- _What to produce_:
Using the records below, transcribe word for word the stretch from the line that contains "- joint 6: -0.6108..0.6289" through the line that contains "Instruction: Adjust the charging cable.", both end lines included, and nothing else.

........

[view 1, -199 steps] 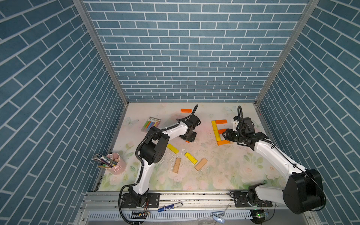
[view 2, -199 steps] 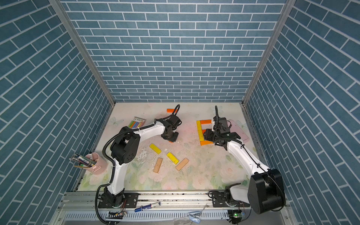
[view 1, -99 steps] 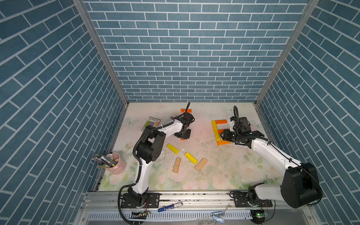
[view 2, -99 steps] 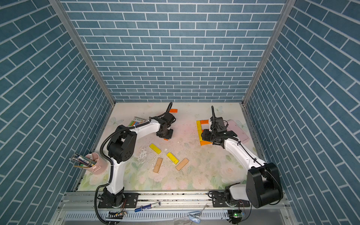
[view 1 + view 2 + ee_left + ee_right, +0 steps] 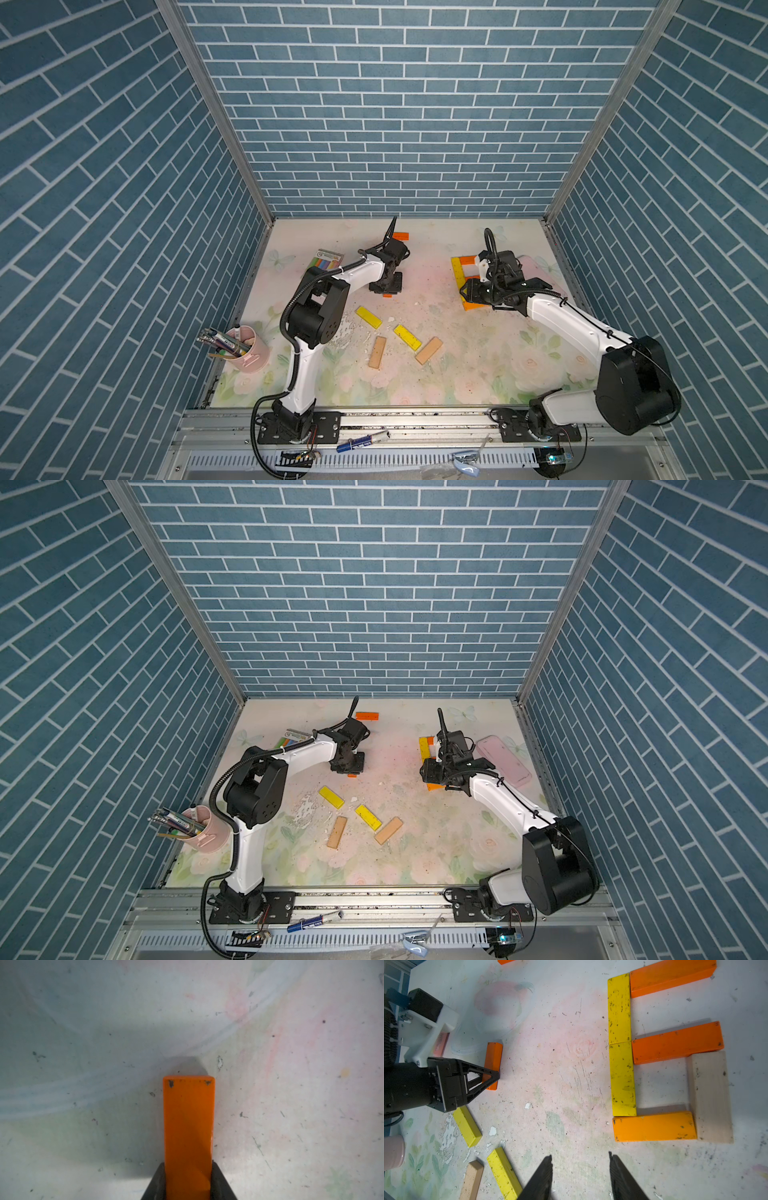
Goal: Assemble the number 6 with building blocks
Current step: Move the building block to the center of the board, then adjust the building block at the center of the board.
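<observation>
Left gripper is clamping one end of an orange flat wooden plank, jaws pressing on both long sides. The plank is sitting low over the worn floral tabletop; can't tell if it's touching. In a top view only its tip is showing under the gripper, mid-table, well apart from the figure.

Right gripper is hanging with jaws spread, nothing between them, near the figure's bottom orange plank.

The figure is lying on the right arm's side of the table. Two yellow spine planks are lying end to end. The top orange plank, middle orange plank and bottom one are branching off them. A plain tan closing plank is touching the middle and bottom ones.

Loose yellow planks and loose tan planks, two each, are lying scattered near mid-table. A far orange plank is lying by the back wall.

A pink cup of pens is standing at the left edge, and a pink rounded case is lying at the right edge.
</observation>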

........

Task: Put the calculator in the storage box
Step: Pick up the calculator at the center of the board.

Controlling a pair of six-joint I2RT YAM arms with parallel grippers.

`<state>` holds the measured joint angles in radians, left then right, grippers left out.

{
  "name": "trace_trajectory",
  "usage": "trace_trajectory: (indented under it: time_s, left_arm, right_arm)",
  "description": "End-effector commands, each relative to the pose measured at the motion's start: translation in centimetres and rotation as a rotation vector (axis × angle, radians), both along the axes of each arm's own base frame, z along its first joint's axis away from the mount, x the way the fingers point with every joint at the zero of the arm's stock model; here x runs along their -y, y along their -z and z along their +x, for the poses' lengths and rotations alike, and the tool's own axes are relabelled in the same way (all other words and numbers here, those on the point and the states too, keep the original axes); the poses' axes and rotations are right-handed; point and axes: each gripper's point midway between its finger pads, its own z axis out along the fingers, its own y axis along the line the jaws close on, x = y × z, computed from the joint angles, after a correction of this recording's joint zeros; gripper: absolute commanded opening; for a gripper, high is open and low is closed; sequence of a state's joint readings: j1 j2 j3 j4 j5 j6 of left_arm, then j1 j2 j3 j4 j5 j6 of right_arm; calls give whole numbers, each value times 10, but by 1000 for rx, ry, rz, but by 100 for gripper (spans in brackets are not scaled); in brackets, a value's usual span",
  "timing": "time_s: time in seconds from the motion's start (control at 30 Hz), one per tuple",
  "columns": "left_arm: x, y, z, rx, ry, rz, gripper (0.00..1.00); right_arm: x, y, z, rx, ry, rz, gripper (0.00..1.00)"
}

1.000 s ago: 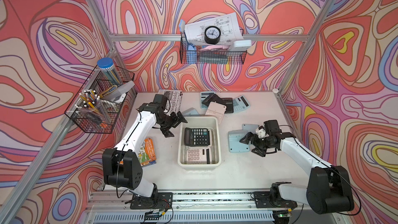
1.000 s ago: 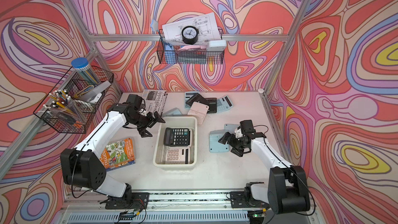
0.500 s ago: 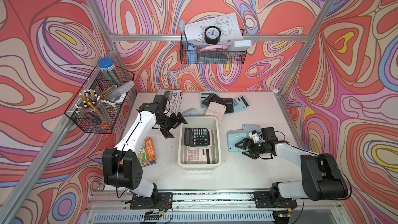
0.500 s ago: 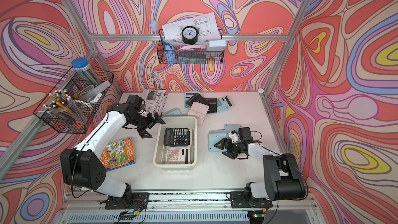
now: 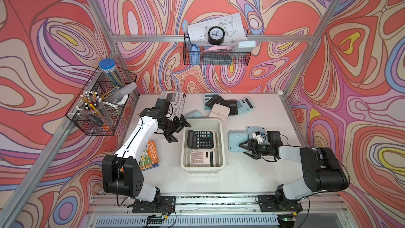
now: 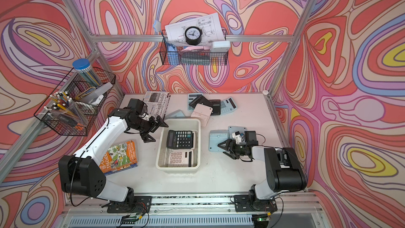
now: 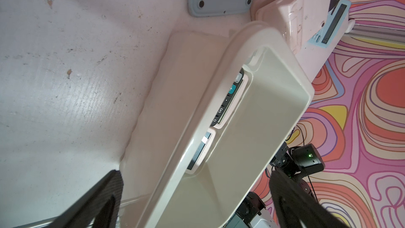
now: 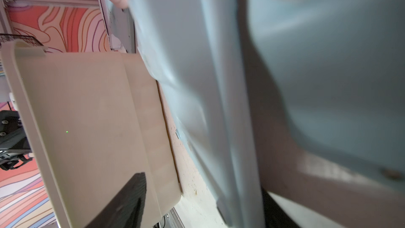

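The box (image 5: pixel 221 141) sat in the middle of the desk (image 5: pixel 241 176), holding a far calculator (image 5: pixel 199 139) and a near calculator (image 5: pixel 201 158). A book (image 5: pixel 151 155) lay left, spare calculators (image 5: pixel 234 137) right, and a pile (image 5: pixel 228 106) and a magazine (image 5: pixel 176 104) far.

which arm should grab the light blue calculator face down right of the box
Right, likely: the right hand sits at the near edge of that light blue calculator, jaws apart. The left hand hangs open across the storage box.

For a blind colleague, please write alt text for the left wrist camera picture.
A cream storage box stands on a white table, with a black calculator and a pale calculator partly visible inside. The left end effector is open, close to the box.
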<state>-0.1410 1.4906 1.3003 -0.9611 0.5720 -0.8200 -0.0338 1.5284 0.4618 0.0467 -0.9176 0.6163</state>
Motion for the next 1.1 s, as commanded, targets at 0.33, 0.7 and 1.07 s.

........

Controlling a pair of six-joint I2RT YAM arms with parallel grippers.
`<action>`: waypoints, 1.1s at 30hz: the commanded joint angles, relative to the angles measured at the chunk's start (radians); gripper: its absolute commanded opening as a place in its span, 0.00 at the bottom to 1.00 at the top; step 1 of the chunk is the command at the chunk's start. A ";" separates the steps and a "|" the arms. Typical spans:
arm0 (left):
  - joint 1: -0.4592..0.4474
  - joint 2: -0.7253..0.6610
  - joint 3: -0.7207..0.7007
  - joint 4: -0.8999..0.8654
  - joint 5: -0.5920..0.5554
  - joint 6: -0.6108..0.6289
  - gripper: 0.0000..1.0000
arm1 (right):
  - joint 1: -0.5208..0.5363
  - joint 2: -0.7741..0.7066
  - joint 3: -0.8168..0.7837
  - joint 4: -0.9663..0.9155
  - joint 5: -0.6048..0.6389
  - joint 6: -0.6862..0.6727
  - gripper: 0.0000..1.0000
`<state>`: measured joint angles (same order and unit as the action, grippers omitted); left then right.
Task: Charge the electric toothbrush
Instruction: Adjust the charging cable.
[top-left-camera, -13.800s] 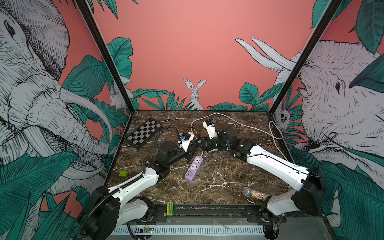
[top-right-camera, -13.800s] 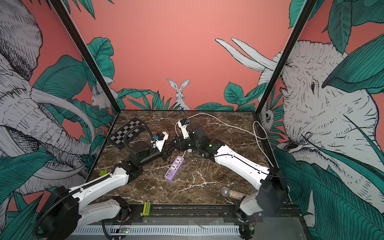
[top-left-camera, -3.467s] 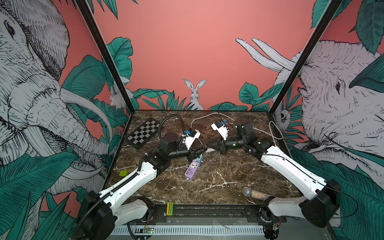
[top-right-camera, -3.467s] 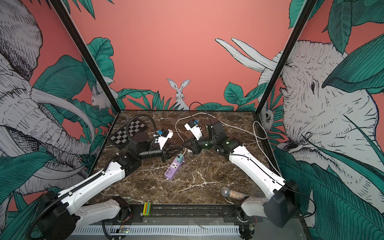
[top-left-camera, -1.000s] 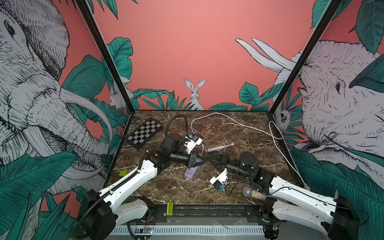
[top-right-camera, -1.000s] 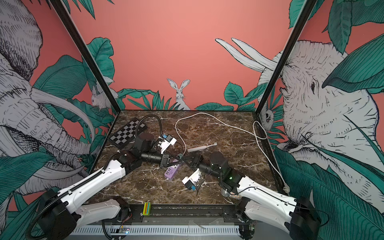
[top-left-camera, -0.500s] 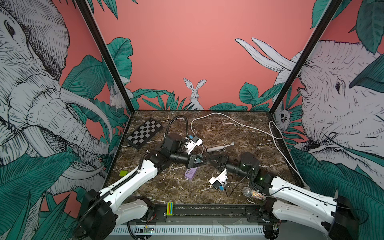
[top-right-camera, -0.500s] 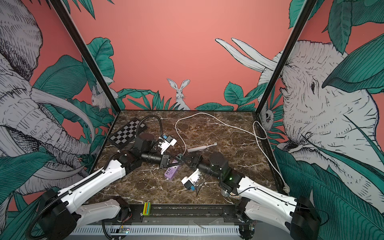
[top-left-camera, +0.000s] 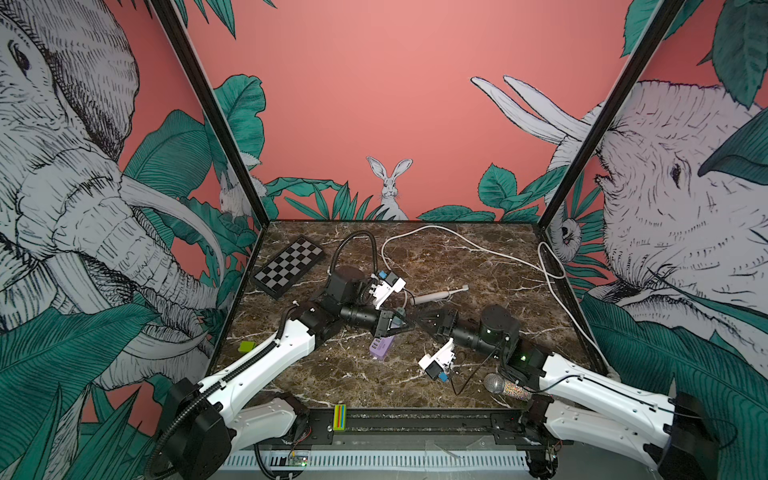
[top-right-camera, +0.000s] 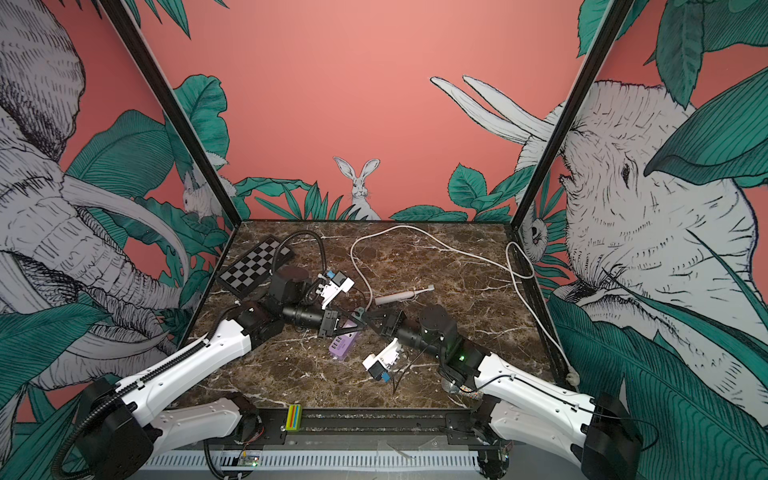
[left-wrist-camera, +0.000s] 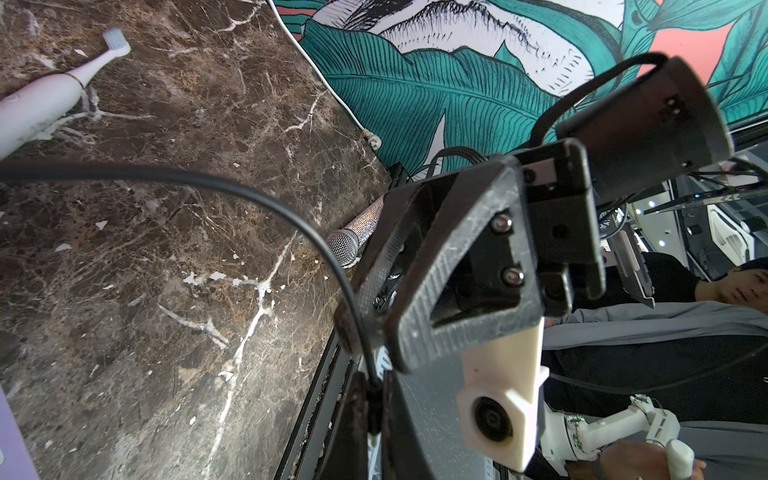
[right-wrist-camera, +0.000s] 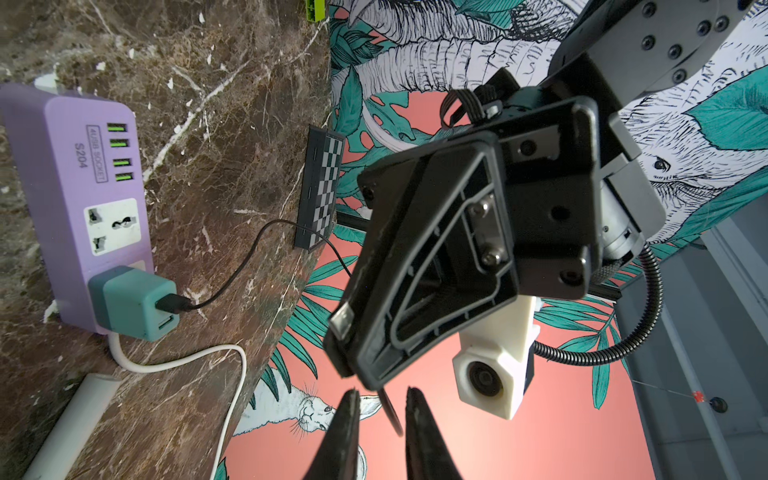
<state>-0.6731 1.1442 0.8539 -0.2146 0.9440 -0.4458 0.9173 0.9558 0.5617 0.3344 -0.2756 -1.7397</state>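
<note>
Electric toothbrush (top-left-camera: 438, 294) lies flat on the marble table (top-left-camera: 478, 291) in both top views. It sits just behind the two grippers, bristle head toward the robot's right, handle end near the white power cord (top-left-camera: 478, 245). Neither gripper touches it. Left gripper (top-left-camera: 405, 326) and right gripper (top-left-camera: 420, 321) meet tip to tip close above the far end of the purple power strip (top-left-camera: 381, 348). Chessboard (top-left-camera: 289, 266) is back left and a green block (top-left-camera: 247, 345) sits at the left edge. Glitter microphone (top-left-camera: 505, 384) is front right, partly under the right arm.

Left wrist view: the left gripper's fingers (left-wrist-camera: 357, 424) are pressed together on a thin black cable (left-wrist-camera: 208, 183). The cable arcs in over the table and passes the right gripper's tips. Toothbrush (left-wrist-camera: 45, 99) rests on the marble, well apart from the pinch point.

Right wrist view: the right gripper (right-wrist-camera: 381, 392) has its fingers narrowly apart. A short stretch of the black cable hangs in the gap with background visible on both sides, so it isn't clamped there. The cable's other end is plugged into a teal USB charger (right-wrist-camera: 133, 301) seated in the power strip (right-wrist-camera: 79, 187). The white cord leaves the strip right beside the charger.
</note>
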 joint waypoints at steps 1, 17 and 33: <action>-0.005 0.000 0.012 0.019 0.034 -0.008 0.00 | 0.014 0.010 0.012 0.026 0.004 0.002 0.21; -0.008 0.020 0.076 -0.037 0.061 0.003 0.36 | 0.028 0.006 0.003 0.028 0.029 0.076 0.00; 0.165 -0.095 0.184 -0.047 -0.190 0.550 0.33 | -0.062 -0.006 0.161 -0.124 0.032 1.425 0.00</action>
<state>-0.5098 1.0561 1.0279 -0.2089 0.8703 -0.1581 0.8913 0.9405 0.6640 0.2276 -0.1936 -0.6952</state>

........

- _Result_:
  - joint 6: -0.6108..0.6289
  - gripper: 0.0000..1.0000
arm1 (right):
  - joint 1: -0.5208..0.5363
  - joint 2: -0.7741..0.7066
  - joint 3: -0.8168..0.7837
  - joint 4: -0.9663..0.9155
  - joint 5: -0.6048..0.6389
  - joint 6: -0.6862..0.6727
  - gripper: 0.0000..1.0000
`<state>`: measured joint angles (same order and unit as the action, grippers omitted); left then right.
Task: Charge the electric toothbrush
Instruction: Adjust the charging cable.

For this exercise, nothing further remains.